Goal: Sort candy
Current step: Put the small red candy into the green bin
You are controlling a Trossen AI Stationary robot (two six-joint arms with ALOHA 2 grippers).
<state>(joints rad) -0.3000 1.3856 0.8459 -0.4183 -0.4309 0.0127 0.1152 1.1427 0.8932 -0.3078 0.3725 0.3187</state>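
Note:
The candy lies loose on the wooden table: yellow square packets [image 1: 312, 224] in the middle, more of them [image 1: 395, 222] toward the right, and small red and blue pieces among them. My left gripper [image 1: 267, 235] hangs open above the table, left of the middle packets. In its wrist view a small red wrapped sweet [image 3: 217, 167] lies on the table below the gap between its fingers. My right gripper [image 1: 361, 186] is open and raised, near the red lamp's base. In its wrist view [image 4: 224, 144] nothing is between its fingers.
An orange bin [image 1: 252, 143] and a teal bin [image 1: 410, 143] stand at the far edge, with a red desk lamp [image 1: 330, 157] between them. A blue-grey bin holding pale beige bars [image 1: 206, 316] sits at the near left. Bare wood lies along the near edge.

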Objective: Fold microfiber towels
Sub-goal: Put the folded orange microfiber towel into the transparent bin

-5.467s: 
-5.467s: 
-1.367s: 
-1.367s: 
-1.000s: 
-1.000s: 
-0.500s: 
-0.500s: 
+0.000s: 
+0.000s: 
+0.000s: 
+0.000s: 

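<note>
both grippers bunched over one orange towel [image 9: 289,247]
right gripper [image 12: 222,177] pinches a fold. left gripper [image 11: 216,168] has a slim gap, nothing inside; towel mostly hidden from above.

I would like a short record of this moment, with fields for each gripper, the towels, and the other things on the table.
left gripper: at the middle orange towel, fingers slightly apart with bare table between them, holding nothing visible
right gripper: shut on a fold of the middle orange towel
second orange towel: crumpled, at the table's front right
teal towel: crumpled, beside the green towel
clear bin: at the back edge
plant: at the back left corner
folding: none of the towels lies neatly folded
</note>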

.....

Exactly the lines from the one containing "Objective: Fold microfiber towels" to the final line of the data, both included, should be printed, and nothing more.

Objective: Fold microfiber towels
Sub-goal: Put the folded orange microfiber towel into the transparent bin

-5.467s: 
-5.467s: 
-1.367s: 
-1.367s: 
-1.000s: 
-1.000s: 
-0.500s: 
-0.500s: 
+0.000s: 
+0.000s: 
+0.000s: 
+0.000s: 

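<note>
both grippers bunched over one orange towel [image 9: 289,247]
right gripper [image 12: 222,177] pinches a fold. left gripper [image 11: 216,168] has a slim gap, nothing inside; towel mostly hidden from above.

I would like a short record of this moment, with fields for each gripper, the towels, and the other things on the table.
left gripper: at the middle orange towel, fingers slightly apart with bare table between them, holding nothing visible
right gripper: shut on a fold of the middle orange towel
second orange towel: crumpled, at the table's front right
teal towel: crumpled, beside the green towel
clear bin: at the back edge
plant: at the back left corner
folding: none of the towels lies neatly folded
</note>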

The answer stands, and there is nothing more to add.